You can transform your photography passion into a comfortable, six-figure income, even without superior technical ability or breathtaking photographs. These 7 marketing tactics will help you get there:
Understand What You Are Really Selling
Determine What You Want Your Life & Business to Be Like
Identify Your Ideal Client
Match Your Message to The Right Market
Engineer A System For Capturing Leads & Nurturing Them Towards the Sale
Become A True Entrepreneur
Models, Mentors, & Continuing Education
To say that building a profitable, long-term photography business is quick and easy is just plain false. Success in photography isn’t solely dependent upon capturing compelling images. Yes, quality is an important part of the success puzzle. But it’s merely an appendage to your ability to communicate your benefits to potential clients.
Photo Credit: An Mai
Understanding What You Are Really Selling
You are in the marketing business. No matter what type of photography you offer, your business is marketing.

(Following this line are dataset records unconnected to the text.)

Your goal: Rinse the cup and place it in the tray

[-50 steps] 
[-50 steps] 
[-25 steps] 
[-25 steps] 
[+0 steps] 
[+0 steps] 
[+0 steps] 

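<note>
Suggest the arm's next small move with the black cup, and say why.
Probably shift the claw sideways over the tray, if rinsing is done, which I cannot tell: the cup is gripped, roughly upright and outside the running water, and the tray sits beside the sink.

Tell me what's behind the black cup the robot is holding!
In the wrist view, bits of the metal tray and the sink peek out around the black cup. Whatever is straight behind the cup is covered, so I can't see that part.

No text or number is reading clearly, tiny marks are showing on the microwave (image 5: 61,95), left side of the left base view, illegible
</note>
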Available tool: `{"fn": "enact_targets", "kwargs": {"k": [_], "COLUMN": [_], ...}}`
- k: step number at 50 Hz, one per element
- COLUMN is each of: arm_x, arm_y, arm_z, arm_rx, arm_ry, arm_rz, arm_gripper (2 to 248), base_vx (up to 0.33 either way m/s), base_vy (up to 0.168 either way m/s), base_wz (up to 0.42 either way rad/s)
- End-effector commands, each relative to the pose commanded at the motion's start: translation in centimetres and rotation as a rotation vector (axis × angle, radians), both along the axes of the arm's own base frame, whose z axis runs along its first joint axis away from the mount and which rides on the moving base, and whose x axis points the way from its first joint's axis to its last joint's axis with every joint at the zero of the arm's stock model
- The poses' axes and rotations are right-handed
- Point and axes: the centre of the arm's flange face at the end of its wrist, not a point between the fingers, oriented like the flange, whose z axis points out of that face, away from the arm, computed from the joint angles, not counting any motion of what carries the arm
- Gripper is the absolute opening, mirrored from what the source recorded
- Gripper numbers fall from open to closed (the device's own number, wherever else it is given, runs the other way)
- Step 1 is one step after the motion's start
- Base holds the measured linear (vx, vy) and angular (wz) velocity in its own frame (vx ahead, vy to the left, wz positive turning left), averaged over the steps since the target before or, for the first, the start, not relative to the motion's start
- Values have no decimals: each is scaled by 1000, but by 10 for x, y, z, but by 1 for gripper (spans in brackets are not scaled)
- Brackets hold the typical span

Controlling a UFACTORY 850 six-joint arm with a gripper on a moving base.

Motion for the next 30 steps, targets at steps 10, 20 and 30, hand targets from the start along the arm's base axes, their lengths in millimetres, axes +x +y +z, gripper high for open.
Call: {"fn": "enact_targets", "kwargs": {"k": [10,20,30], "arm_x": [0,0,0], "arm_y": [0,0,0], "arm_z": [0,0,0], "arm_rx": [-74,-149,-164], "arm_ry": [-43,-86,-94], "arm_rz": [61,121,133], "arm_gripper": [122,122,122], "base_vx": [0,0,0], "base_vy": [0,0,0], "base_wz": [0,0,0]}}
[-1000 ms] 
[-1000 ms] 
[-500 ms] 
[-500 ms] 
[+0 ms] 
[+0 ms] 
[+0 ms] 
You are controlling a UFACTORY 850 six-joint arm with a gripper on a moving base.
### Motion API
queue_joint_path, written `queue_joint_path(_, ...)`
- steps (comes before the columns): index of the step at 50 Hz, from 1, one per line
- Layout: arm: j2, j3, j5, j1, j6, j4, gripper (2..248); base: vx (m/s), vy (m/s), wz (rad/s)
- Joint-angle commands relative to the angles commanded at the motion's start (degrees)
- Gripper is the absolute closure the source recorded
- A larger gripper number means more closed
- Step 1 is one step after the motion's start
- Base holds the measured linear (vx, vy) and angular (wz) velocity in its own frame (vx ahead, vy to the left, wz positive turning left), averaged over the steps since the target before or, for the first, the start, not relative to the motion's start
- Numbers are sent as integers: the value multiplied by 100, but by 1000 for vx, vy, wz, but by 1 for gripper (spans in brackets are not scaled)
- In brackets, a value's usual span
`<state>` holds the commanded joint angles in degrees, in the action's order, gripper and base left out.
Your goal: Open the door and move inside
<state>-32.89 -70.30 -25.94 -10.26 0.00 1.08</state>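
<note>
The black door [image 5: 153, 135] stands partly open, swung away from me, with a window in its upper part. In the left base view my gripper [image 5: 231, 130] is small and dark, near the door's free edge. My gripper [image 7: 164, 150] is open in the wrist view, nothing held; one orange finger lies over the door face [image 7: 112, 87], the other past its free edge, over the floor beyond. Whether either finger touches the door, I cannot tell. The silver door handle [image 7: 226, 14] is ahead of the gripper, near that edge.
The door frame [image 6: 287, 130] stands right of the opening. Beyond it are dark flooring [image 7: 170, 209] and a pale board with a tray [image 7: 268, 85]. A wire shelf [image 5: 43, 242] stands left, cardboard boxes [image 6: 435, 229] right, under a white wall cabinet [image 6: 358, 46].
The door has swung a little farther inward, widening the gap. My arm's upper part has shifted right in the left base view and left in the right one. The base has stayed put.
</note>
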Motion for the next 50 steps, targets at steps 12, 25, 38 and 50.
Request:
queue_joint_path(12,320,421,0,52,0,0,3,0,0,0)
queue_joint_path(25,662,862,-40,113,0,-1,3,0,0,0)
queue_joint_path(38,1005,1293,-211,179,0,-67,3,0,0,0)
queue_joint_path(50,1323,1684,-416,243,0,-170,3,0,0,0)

I’ve worked with a lot of photographers that get visibly sick when I tell them this. Some of them even get angry at me, as if I’m accusing them of some heinous crime. I can see their disgust, written plainly on their face: Marketing?! How dare you! It’s as if it’s some badge of honor that they only work off of referrals.
Everything you do is marketing: the script you use on your first client communication, how you dress when meeting with prospective clients, the stationary you use, your brochures/business cards, packaging materials, how you deal with clients during the shoot, and on and on.
Marketing is something that permeates every single aspect of your company. Everything you do must be congruent with your marketing message for maximum effect. It’s all part of your offering to your client.
By understanding that you are actually in the marketing business, it completely transforms your whole outlook on the process.
Decide What You Want Your Business and Life to Be Like
The second step towards success is accepting the reality (and opportunity) to decide what you want your life to look like as well as changing the parts that you don’t like.
Be honest with yourself and take full responsibility for your current position and the state of your company. No longer are you going pay attention to the complaints around you blaming their poor performance on the economy, the unfairness of the competition, or the location they are in. It’s starts and ends with you.
When you stop accepting excuses, you start looking for solutions.
Set aside some time to think freely about what it is that you want from your business. Go as deep as you can with this because the more specific you are the easier it will be to know how to get there. Consider the day-to-day operations, what they will be, and how much/little you will be involved. Determine who it is you want to be working with on a regular basis, as well as any work that you will stop doing altogether.
Identify Your Ideal Client
The next step in our progression after determining what our ideal photography business looks like, is filling that business with our ideal clients!
If I were to ask you if all your clients were equally easy and enjoyable to work with you’d probably answer “I WISH!”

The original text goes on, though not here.